# Lab 1 (counts as 50% of HW 1): Data processing with pandas 

UIC CS 418, Spring 2019

This lab will count as *50%* of your first homework assignment. You should be able to complete most, if not all, of it during class on January 28th, 2019.

In this lab you will see examples of some commonly used data wrangling tools in Python. In particular, we aim to give you some familiarity with:

* Slicing data frames
* Filtering data
* Grouped counts
* Joining two tables
* NA/Null values

Students posting solutions to this homework assignment is a violation of the academic integrity policy, as stated in the course syllabus. However, you are encouraged to follow along and re-use the partial solutions that the TAs provide during the lab.

## Due Date

This assignment is due at 11:59pm on February 2, 2019. Instructions on how to submit it to Gradescope are given at the end of the notebook.

# Practice (30%)

## Setup

You need to execute each step, in order for the next ones to work. First, import necessary libraries:

In [1]:
import pandas as pd
import numpy as np

The code below produces the data frames used in the examples:

In [2]:
heroes = pd.DataFrame(
    data={'color': ['red', 'green', 'black', 
                    'blue', 'black', 'red'],
          'first_seen_on': ['a', 'a', 'f', 'a', 'a', 'f'],
          'first_season': [2, 1, 2, 3, 3, 1]},
    index=['flash', 'arrow', 'vibe', 
           'atom', 'canary', 'firestorm']
)

identities = pd.DataFrame(
    data={'ego': ['barry allen', 'oliver queen', 'cisco ramon',
                  'ray palmer', 'sara lance', 
                  'martin stein', 'ronnie raymond'],
          'alter-ego': ['flash', 'arrow', 'vibe', 'atom',
                        'canary', 'firestorm', 'firestorm']}
)

teams = pd.DataFrame(
    data={'team': ['flash', 'arrow', 'flash', 'legends', 
                   'flash', 'legends', 'arrow'],
          'hero': ['flash', 'arrow', 'vibe', 'atom', 
                   'killer frost', 'firestorm', 'speedy']})

## Pandas and Wrangling

For the examples that follow, we will be using a toy data set containing information about superheroes in the Arrowverse.  In the `first_seen_on` column, `a` stands for Archer and `f`, Flash.

In [3]:
heroes

Unnamed: 0,color,first_seen_on,first_season
flash,red,a,2
arrow,green,a,1
vibe,black,f,2
atom,blue,a,3
canary,black,a,3
firestorm,red,f,1


In [4]:
identities

Unnamed: 0,ego,alter-ego
0,barry allen,flash
1,oliver queen,arrow
2,cisco ramon,vibe
3,ray palmer,atom
4,sara lance,canary
5,martin stein,firestorm
6,ronnie raymond,firestorm


In [5]:
teams

Unnamed: 0,team,hero
0,flash,flash
1,arrow,arrow
2,flash,vibe
3,legends,atom
4,flash,killer frost
5,legends,firestorm
6,arrow,speedy


### Slice and Dice

#### Column selection by label
To select a column of a `DataFrame` by column label, the safest and fastest way is to use the `.loc` method. General usage looks like `frame.loc[rowname,colname]`. (Reminder that the colon `:` means "everything").  For example, if we want the `color` column of the `ex` data frame, we would use :

In [6]:
heroes.loc[:, 'color']

flash          red
arrow        green
vibe         black
atom          blue
canary       black
firestorm      red
Name: color, dtype: object

Selecting multiple columns is easy. You just need to supply a list of column names. Here we select the color and value columns:

In [7]:
heroes.loc[:, ['color', 'first_season','first_seen_on']]

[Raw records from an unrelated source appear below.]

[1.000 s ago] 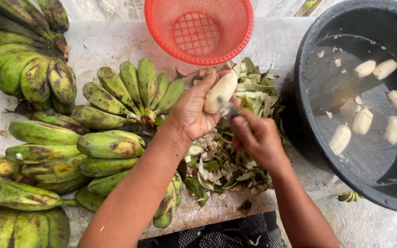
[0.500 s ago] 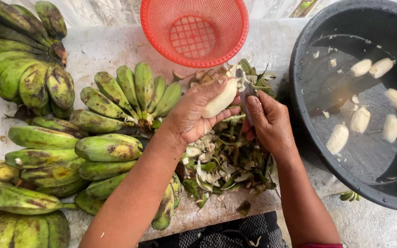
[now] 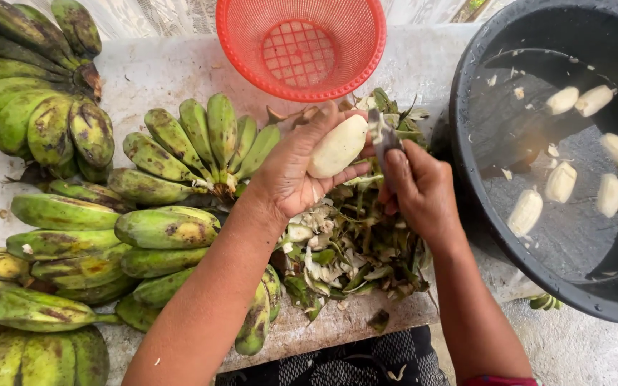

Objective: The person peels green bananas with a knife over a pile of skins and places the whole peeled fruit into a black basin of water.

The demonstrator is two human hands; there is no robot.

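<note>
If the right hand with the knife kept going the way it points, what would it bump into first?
The right hand points its knife up the picture, so probably the red basket, just beyond the peeled banana; depth is unclear.

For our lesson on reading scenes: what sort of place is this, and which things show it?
Probably an outdoor food-preparation spot: bunches of green bananas on a worn slab, a pile of peelings, and a black tub of water holding peeled bananas.

Right hand [image 3: 423, 189] closed in; knife [image 3: 380, 139] now seemingly against peeled banana [image 3: 337, 146] (blade blurred).
</note>
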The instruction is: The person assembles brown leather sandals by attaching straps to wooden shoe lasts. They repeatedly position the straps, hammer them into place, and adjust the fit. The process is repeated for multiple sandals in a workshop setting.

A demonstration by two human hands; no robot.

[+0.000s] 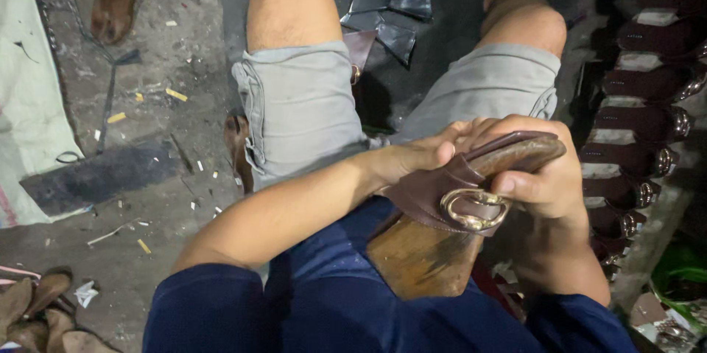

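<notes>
We hold the brown sandal (471, 198) in our lap between both hands, long axis rising rightward. The right hand (549, 176) grips its toe end just beyond the gold buckle (475, 209); the left hand (420, 155) presses the strap (nearer the buckle's upper edge).

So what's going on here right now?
A seated person holds a brown sandal in the lap with both hands. The right hand grips its sole edge by the gold buckle; the left hand presses on the dark strap. A row of similar sandals lies at the right.
</notes>
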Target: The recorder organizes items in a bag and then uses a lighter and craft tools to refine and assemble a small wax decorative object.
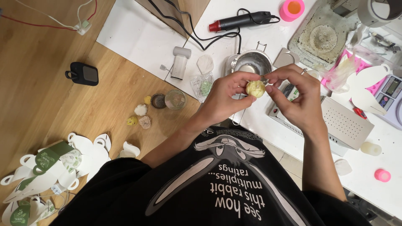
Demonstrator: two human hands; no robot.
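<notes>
Above white table (142,37), pale-yellow flower-shaped lump (255,88)

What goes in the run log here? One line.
left hand: grips pale yellow lump | right hand: pinches it | below: metal pot

A wooden tabletop (42,83) meets a white work surface (138,37), with perhaps tiled floor (289,161) below.
</notes>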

Unnamed: 0,color,first_season,first_seen_on
flash,red,2,a
arrow,green,1,a
vibe,black,2,f
atom,blue,3,a
canary,black,3,a
firestorm,red,1,f


While .loc is invaluable when writing production code, it may be a little too verbose for interactive use. One recommended alternative is the [] method, which takes on the form frame['colname'].

In [8]:
heroes['first_seen_on']

flash        a
arrow        a
vibe         f
atom         a
canary       a
firestorm    f
Name: first_seen_on, dtype: object

#### Row Selection by Label

Similarly, if we want to select a row by its label, we can use the same .loc method.

In [9]:
heroes.loc[['flash', 'vibe'], :]

Unnamed: 0,color,first_seen_on,first_season
flash,red,a,2
vibe,black,f,2


If we want all the columns returned, we can, for brevity, drop the colon without issue.

In [10]:
heroes.loc[['flash', 'vibe']]

Unnamed: 0,color,first_seen_on,first_season
flash,red,a,2
vibe,black,f,2


#### General Selection by Label

More generally you can slice across both rows and columns at the same time.  For example:

In [11]:
heroes.loc['flash':'canary', :'first_seen_on']

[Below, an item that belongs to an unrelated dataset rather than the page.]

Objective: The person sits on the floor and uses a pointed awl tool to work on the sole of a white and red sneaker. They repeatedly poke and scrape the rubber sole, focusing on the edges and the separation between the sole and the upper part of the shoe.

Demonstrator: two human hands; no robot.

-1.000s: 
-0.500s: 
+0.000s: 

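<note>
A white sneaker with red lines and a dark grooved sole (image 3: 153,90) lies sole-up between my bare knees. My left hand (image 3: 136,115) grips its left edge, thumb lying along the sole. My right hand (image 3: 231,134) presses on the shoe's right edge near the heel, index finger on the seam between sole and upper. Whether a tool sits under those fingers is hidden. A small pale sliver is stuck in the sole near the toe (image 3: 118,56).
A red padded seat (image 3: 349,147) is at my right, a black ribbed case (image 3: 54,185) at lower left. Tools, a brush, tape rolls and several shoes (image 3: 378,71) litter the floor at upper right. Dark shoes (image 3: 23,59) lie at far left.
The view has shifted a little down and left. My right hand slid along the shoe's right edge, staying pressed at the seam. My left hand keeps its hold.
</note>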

Unnamed: 0,color,first_seen_on
flash,red,a
arrow,green,a
vibe,black,f
atom,blue,a
canary,black,a


#### Selection by Integer Index

If you want to select rows and columns by position, the Data Frame has an analogous `.iloc` method for integer indexing. Remember that Python indexing starts at 0.

In [12]:
heroes.iloc[:4,:2]

Unnamed: 0,color,first_seen_on
flash,red,a
arrow,green,a
vibe,black,f
atom,blue,a


### Filtering with boolean arrays

Filtering is the process of removing unwanted material.  In your quest for cleaner data, you will undoubtedly filter your data at some point: whether it be for clearing up cases with missing values, culling out fishy outliers, or analyzing subgroups of your data set.  For example, we may be interested in characters that debuted in season 3 of Archer.  Note that compound expressions have to be grouped with parentheses.

In [13]:
heroes[(heroes['first_season']==3) & (heroes['first_seen_on']=='a')]

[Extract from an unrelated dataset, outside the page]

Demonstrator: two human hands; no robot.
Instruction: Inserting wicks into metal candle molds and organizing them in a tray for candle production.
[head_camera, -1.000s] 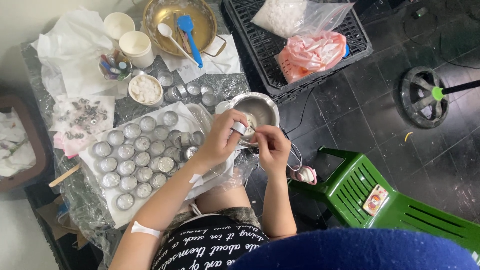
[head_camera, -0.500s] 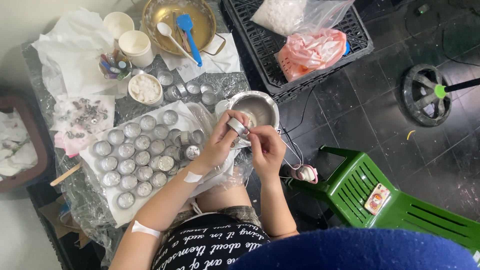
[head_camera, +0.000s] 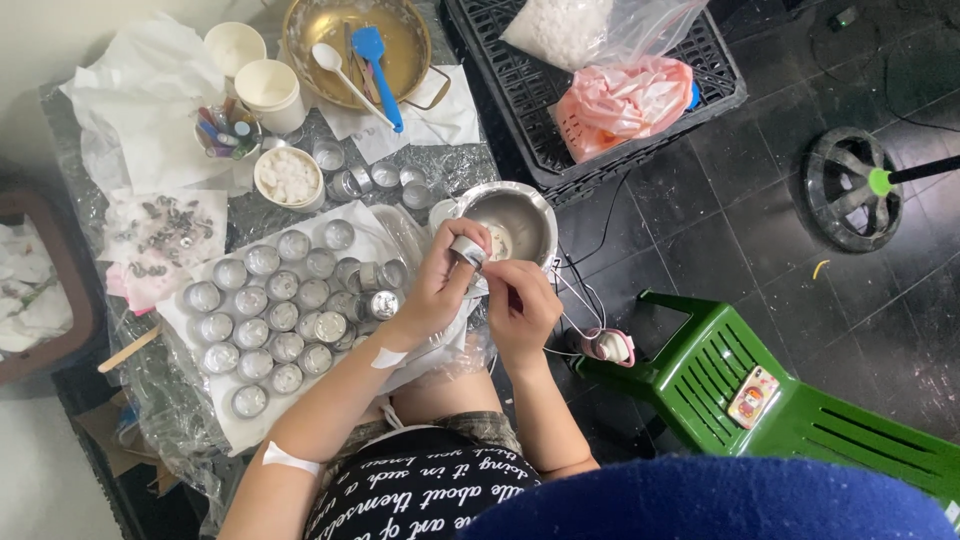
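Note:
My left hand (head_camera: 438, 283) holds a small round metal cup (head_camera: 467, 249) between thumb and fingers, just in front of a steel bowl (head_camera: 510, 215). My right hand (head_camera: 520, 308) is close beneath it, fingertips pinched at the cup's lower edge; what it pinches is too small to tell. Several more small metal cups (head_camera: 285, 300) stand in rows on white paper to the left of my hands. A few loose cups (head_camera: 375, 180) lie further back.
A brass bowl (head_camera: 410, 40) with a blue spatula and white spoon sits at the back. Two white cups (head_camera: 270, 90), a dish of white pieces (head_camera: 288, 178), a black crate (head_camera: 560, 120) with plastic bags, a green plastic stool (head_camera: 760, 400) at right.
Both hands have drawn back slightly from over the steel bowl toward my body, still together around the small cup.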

Unnamed: 0,color,first_seen_on,first_season
atom,blue,a,3
canary,black,a,3


#### Problem Solving Strategy
We want to highlight the strategy for filtering to answer the question above:

* **Identify the variables of interest**
    * Interested in the debut: `first_season` and `first_seen_on`
* **Translate the question into statements one with True/False answers**
    * Did the hero debut on Archer? $\rightarrow$ The hero has `first_seen_on` equal to `a`
    * Did the hero debut in season 3? $\rightarrow$ The hero has `first_season` equal to `3`
* **Translate the statements into boolean statements**
    * The hero has `first_seen_on` equal to `a` $\rightarrow$ `hero['first_seen_on']=='a'`
    * The hero has `first_season` equal to `3` $\rightarrow$ `heroes['first_season']==3`
* **Use the boolean array to filter the data**

Note that compound expressions have to be grouped with parentheses.

For your reference, some commonly used comparison operators are given below.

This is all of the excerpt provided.